__EXERCISE INSTRUCTIONS__. Set down exactly the lines in the records below that run from the line with "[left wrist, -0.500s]" to the line with "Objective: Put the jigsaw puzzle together", inclusive, and nothing more.

[Records from a collection]
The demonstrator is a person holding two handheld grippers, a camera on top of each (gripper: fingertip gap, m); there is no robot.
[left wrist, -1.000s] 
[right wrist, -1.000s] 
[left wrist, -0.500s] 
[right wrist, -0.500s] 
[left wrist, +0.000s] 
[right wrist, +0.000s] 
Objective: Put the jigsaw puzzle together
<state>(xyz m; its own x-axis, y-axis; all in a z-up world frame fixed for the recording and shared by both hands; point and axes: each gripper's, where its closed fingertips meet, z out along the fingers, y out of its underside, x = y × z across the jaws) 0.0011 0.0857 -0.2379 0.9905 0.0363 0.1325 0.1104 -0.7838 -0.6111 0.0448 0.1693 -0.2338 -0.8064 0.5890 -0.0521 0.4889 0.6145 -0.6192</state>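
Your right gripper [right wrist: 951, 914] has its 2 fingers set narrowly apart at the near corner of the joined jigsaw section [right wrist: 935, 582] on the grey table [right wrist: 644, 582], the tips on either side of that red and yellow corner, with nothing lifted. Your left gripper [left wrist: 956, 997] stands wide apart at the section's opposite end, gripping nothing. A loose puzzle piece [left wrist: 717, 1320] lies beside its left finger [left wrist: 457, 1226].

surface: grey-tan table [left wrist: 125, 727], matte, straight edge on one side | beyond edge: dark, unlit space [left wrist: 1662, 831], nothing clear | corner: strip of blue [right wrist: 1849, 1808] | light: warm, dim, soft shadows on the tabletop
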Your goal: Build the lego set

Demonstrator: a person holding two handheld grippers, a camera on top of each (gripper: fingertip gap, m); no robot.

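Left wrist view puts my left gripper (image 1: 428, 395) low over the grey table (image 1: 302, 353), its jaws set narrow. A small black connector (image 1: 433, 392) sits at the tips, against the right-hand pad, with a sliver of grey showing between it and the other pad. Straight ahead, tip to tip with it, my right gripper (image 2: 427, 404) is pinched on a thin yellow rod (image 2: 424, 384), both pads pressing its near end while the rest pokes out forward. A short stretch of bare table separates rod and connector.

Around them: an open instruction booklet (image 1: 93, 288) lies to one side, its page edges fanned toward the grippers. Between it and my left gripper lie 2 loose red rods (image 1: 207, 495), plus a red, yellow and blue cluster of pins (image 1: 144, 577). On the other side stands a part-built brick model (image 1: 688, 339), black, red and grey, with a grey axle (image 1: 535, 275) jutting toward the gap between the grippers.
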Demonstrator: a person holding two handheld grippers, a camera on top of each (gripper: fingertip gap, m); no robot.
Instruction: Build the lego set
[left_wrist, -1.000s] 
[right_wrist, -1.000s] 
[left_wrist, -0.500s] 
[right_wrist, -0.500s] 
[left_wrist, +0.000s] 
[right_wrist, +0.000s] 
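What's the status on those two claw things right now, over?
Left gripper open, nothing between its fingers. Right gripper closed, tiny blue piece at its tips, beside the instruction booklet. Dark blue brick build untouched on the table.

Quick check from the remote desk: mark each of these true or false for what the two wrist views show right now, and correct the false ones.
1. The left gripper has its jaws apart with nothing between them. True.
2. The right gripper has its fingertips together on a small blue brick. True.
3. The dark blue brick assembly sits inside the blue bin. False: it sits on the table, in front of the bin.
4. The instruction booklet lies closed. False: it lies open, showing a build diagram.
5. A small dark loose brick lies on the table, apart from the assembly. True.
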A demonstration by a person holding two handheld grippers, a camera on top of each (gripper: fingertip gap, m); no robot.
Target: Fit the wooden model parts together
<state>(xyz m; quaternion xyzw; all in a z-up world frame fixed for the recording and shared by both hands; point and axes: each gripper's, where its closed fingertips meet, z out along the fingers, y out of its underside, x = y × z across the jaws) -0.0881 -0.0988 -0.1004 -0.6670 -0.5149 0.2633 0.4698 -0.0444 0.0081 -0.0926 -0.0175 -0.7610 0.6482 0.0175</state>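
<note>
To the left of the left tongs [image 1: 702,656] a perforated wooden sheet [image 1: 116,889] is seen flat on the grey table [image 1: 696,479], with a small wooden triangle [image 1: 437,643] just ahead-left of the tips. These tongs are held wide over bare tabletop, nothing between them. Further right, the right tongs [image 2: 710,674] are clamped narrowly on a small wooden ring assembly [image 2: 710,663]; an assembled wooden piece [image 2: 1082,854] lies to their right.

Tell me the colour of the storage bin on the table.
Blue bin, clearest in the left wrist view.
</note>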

__RESPONSE__.
[left wrist, -0.500s] 
[right wrist, -0.500s] 
[left wrist, +0.000s] 
[right wrist, +0.000s] 
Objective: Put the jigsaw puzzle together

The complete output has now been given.